=== WHAT YOU ARE ASKED TO DO ===
Please repeat every line below exactly, from the first to the last.

┌──

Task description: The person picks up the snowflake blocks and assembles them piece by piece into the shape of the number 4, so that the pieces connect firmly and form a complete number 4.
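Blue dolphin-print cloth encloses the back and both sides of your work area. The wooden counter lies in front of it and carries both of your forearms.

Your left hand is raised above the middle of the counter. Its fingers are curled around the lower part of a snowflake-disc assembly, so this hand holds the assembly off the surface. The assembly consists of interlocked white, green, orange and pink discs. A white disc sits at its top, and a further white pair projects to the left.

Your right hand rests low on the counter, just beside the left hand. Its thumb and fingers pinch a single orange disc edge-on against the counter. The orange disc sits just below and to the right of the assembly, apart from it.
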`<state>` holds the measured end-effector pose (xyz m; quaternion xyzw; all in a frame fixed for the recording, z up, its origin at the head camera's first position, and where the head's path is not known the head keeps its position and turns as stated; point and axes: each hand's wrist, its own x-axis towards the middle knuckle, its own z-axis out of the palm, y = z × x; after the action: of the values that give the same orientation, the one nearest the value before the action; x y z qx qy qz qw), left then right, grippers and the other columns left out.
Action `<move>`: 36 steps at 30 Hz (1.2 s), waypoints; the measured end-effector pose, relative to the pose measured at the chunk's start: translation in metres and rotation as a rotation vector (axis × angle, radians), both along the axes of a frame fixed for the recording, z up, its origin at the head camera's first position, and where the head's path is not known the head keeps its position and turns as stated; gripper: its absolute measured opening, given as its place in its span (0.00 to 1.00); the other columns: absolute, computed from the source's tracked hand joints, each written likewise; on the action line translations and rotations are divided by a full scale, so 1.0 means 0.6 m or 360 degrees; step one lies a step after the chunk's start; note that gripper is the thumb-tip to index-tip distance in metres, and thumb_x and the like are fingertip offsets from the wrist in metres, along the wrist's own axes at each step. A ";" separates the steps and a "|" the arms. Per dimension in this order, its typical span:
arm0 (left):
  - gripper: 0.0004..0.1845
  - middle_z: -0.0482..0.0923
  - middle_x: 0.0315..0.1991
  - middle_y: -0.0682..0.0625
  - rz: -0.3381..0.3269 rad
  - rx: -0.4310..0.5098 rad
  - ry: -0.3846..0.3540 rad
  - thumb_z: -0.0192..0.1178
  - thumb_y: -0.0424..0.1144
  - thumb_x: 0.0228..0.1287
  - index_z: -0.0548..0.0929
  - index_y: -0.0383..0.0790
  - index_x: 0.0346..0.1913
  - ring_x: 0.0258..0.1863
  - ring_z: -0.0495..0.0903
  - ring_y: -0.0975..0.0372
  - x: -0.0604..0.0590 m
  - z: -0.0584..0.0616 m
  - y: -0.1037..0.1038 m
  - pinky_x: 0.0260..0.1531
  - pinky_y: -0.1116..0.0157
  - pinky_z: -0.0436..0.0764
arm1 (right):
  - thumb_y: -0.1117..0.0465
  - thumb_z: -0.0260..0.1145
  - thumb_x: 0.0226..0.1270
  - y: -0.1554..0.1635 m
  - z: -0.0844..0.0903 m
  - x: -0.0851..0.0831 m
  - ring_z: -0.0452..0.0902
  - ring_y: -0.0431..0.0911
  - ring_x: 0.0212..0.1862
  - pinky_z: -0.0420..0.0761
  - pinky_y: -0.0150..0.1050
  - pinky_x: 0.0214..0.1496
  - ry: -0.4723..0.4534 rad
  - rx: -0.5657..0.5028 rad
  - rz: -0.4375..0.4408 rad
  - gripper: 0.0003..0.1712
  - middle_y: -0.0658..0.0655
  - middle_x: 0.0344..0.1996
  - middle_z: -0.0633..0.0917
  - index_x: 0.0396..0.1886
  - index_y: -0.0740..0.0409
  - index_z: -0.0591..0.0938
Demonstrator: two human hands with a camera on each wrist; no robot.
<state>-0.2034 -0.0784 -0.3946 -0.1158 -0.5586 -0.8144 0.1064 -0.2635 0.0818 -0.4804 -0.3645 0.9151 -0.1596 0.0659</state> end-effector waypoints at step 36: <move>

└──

=== RESULT ===
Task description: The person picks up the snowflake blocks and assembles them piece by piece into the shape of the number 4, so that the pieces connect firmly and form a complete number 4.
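Blue dolphin-print cloth encloses the back and both sides of your work area. The wooden counter lies in front of it and carries both of your forearms.

Your left hand is raised above the middle of the counter. Its fingers are curled around the lower part of a snowflake-disc assembly, so this hand holds the assembly off the surface. The assembly consists of interlocked white, green, orange and pink discs. A white disc sits at its top, and a further white pair projects to the left.

Your right hand rests low on the counter, just beside the left hand. Its thumb and fingers pinch a single orange disc edge-on against the counter. The orange disc sits just below and to the right of the assembly, apart from it.
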`<state>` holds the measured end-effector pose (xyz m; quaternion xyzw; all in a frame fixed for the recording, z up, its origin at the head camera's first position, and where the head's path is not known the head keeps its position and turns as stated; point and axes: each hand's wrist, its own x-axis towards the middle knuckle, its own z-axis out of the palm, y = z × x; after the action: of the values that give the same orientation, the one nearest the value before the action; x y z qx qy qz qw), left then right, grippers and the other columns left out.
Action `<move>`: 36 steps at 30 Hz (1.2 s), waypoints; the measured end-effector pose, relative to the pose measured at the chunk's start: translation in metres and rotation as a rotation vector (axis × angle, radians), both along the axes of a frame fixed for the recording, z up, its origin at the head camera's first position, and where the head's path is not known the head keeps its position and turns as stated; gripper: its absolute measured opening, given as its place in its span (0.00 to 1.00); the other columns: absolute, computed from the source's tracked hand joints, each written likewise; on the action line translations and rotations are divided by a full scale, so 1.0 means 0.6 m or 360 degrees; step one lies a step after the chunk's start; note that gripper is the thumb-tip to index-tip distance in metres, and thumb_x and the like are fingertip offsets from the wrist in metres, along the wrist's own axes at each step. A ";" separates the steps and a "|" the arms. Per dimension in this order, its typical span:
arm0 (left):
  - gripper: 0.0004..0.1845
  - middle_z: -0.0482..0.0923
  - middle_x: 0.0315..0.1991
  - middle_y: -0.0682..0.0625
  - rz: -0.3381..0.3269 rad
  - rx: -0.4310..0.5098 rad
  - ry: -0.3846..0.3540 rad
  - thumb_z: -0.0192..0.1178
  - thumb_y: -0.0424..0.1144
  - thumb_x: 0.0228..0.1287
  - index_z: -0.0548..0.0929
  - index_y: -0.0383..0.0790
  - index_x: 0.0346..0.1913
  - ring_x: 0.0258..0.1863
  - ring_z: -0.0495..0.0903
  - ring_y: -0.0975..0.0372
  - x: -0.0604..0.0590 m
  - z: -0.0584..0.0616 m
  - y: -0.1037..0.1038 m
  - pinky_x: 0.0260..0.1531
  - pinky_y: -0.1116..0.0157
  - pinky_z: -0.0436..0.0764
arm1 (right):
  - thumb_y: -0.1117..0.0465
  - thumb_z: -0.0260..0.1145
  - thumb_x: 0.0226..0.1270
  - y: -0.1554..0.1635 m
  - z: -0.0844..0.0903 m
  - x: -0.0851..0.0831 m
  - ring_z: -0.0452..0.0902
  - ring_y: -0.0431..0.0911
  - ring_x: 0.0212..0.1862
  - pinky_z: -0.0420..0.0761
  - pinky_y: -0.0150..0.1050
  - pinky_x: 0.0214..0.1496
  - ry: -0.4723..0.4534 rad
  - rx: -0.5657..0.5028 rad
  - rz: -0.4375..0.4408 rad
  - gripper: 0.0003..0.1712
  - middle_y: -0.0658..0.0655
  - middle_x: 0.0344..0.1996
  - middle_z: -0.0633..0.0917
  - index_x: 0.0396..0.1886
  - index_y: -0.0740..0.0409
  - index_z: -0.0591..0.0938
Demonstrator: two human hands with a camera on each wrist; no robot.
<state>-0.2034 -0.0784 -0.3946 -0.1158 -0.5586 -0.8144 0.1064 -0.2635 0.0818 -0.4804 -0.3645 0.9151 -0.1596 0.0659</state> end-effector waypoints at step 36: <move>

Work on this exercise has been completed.